### [What the exercise asks]
Before returning the data, strip out the pictures and keep everything else exactly the same.

*** Data section

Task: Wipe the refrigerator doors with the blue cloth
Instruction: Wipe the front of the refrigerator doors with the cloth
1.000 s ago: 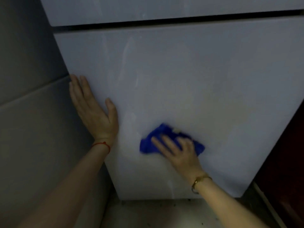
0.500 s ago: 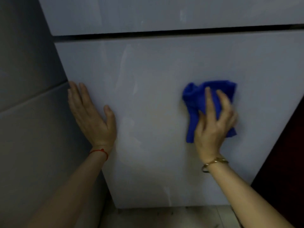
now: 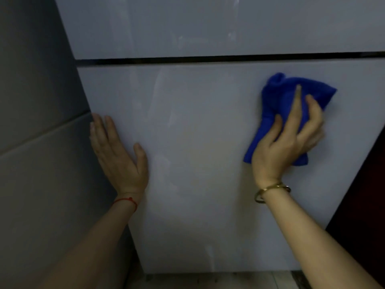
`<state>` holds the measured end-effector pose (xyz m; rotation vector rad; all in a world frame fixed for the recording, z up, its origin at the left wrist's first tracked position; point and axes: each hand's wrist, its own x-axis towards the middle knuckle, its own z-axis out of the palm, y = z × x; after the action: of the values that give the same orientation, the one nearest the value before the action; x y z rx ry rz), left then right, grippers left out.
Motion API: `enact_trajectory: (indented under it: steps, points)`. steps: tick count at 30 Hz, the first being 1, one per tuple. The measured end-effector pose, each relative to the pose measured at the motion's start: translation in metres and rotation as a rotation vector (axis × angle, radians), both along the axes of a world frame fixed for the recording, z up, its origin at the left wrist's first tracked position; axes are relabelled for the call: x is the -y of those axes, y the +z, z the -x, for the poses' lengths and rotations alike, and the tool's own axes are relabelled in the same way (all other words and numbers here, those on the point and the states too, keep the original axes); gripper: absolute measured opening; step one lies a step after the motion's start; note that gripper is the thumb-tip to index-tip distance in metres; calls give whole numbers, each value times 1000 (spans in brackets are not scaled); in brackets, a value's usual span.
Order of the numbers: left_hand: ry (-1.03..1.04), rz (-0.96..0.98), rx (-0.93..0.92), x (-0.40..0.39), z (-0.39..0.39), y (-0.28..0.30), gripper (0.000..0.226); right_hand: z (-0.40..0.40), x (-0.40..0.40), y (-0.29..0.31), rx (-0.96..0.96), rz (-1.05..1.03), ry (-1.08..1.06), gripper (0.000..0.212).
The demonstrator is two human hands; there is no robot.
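My left hand [image 3: 119, 157] lies flat and empty, fingers together, on the left edge of the pale glossy lower refrigerator door [image 3: 198, 163]; a hard push could slide it off. Faint streaks mid-door could get missed. My right hand [image 3: 289, 142] presses the crumpled blue microfibre cloth [image 3: 277, 97] to the upper right, fingers spread and curled; the loose bunch could slip.

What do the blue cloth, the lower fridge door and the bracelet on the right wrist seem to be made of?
Blue cloth: soft, fuzzy fabric, probably microfibre; it bunches in thick matte folds.
Lower fridge door: smooth, glossy pale panel, coated metal or glass, I cannot tell which; it shows faint smears.
Bracelet: gold-coloured metal, by its shine.
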<state>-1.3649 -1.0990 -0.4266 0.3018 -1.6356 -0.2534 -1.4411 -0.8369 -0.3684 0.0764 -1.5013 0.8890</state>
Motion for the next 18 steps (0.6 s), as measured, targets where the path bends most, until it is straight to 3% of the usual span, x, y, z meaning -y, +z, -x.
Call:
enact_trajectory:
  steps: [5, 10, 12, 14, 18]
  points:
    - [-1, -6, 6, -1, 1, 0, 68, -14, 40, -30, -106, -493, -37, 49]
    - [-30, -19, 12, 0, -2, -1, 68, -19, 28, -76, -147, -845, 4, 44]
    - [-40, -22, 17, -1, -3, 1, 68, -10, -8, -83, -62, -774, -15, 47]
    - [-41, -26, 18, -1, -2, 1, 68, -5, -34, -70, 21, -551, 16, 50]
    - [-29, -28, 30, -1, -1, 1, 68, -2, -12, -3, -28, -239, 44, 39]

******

### [The answer]
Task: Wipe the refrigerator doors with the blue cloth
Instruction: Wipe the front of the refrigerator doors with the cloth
1.000 s ago: 
0.500 s ago: 
now: 
`<state>` holds the measured end-effector pose (xyz m; rotation vector rad; all in a world frame fixed for the recording, z up, its origin at the left wrist's first tracked position; point and axes: each hand's wrist, its own x-axis towards the middle knuckle, its own z-axis out of the palm, y = z × x; after the action: of the values that give the same orientation, the one nearest the value before the action; x y z rx ry rz), left then right, grippers left out.
Motion API: `enact_trajectory: (indented under it: steps, points)`. steps: tick count at 30 Hz, the first being 1, one per tuple. The measured end-effector pose, each relative to the pose measured at the motion's start: translation in metres and rotation as a rotation vector (axis × angle, radians), both along the axes of a world frame fixed for the recording, z up, its origin at the left wrist's first tracked position; axes are relabelled for the call: x is the -y of those axes, y the +z, z the -x, for the poses' lengths and rotations alike, and the tool's own axes are relabelled in the same way (all other words and numbers here, those on the point and the states too, keep the original axes); gripper: absolute measured opening; step one lies a step after the motion's start; note that gripper is the thumb-tip to index-tip distance in metres; calls give whole numbers, each value times 1000 (spans in brackets are not scaled); in brackets, a value's usual span.
Order of the numbers: left_hand: ry (-1.03..1.04), rz (-0.96..0.98), rx (-0.93..0.92), x (-0.40..0.39), z (-0.39..0.39), y (-0.28..0.30), gripper (0.000..0.226); right_hand: z (-0.40..0.40), x (-0.40..0.40), y (-0.29..0.31), rx (-0.96..0.96), rz (-1.05..1.03), ry (-1.08..1.06), gripper (0.000..0.212).
The demonstrator is two human hands; there is no robot.
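My left hand [image 3: 119, 157] lies flat and empty, fingers together, on the left edge of the pale glossy lower refrigerator door [image 3: 198, 163]; a hard push could slide it off. Faint streaks mid-door could get missed. My right hand [image 3: 289, 142] presses the crumpled blue microfibre cloth [image 3: 277, 97] to the upper right, fingers spread and curled; the loose bunch could slip.

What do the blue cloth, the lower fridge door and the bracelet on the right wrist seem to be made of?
Blue cloth: soft, fuzzy fabric, probably microfibre; it bunches in thick matte folds.
Lower fridge door: smooth, glossy pale panel, coated metal or glass, I cannot tell which; it shows faint smears.
Bracelet: gold-coloured metal, by its shine.
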<state>-1.3649 -1.0990 -0.4266 0.3018 -1.6356 -0.2534 -1.4411 -0.8369 -0.3684 0.0764 -1.5013 0.8890</state>
Motion for the next 18 steps (0.6 s), as measured, targets where the path bends most, until it is straight to 3% of the usual span, x, y, z meaning -y, +z, -x.
Call:
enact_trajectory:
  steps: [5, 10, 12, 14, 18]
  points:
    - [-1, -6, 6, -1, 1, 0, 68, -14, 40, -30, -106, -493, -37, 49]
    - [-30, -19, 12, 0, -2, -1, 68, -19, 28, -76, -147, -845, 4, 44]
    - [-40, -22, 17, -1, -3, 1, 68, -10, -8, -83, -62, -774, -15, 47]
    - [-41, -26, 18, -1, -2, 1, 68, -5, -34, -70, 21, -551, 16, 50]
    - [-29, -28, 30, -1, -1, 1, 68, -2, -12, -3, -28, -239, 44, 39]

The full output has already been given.